Beetroot is a cool weather crop, produced for its leafy greens and roots. It is rich in active compounds such as carotenoids, glycine, betaine, betacyanines, folates, betanin, polyphenols, and flavonoids (de Zwart et al., 2003; Dias et al., 2009; Vali et al., 2007). Beetroots can be consumed together with other vegetables in the form of salads, or used commercially as a dye to color processed food. The roots of beetroot are also used as a nutrient supplement and as a canned product.
Nitrogen is one of the most important minerals in determining plant growth and crop yield. It is a component of proteins, enzymes, and vitamins in plants as well as many structural, genetic, and metabolic compounds (chlorophyll and amino acids) in plant cells required for biomass synthesis (Petek et al., 2012).
Most farmers apply N fertilizer to increase crop yields.

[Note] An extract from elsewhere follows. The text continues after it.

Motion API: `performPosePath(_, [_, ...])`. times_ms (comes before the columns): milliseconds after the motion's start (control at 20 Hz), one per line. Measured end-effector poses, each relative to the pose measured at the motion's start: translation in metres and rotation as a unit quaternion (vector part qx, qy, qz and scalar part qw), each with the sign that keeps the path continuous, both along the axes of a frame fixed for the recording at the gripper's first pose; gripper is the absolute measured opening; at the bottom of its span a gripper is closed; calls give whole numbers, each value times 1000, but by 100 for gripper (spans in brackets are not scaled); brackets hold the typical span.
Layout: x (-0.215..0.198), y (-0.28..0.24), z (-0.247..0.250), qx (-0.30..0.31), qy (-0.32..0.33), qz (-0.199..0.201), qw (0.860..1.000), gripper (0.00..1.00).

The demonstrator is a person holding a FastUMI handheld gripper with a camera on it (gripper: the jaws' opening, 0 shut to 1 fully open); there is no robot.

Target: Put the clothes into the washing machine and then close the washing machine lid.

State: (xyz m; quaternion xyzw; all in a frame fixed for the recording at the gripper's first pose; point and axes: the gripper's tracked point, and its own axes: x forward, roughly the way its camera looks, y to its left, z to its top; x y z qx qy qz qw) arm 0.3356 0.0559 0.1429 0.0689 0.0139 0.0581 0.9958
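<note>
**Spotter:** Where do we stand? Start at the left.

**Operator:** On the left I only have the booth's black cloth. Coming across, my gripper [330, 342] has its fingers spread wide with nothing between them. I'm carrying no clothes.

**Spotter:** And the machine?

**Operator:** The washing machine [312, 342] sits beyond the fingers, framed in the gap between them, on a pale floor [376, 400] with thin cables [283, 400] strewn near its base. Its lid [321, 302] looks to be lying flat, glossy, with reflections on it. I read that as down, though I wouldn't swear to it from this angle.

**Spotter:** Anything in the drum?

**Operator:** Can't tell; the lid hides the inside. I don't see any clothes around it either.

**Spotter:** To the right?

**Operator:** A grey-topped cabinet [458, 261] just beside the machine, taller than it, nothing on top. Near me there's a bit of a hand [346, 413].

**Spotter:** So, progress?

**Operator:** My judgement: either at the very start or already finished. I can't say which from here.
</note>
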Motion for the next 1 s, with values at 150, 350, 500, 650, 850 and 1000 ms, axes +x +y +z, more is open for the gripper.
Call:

Insufficient supply of N can decrease plant N content, reducing photosynthate production (Boussadia et al., 2010) and thus, reduce plant growth and decrease quality of harvestable materials (Mikkelsen and Hartz, 2008). An increase in plant growth characteristics such as plant height, shoot dry matter, and leaf area index in most crops was reported to be due to N application (Najm et al., 2013). The optimal application of N fertilizers positively impacts production. However, oversupply of N does not always lead to increased yield, and it might actually result in reduced growth and yield. Excessive application of N fertilizers leads to delayed maturity and competition between sink (tubers) and source (leaves), and occasionally lower yields (Najm et al., 2013). Excessive N application does not only delay plant maturity, but limits the formation of storage organs, especially for crops where roots and tubers are harvested. This results in lower yields and can reduce the quality of storage organs in terms of flavor and physical characteristics due to low sugar content, lower acidity, and reduced firmness (Johnson, 2014). The nutritional value of the crop will also be negatively affected by causing high nitrate accumulation (Rahn, 2000).
Leaves are responsible for providing the plant with photosynthates during the entire growing season. However, leaf removal can negatively affect plant growth, yield, and quality of beetroot. Isutsa and Mallowa (2013) reported that pumpkin (Cucurbita moschata) leaf and fruit yields were affected by leaf-harvesting intensity. Excessive leaf removal will result in a reduction in the production of photo-assimilates required for plant growth (Isutsa and Mallowa, 2013; Kiozya et al., 2001), thus affecting the yield negatively.
There is a demand for beetroot leaves as well as roots for consumption due to their nutritional value (Dias et al., 2009; Vali et al., 2007). Beetroot leaves are generally harvested at the end of the growing season together with the roots. South Africa is also promoting the intake of nutritious leafy vegetables to alleviate nutritional deficiencies, thus reduce disease especially in rural communities (Faber et al., 2007). In spite of the importance of beetroot as a leaf and root crop, there is limited information on procedures for leaf harvesting that growers should follow to maximize yield and quality of beetroot, unlike for other crops, such as pumpkin (Isutsa and Mallowa, 2013) and sweetpotato [Ipomoea batatas (Kiozya et al., 2001)].
There is also limited information on how leaf harvest percentage will affect beetroot production and how N management may modify that effect. Beetroot has the ability to generate new leaves, and the percentage of how many leaves could be harvested early without reducing harvestable yields (leaves and roots) at the end of the growing season is not known. An understanding of the plant’s response to leaf harvest and N application is important in developing improved cultivation practices for increased beetroot yield and nutritional quality. Therefore, the aim of this study was to determine the effect of N application and leaf harvest percentage on the yield and nutritional quality of roots and leaves of beetroot.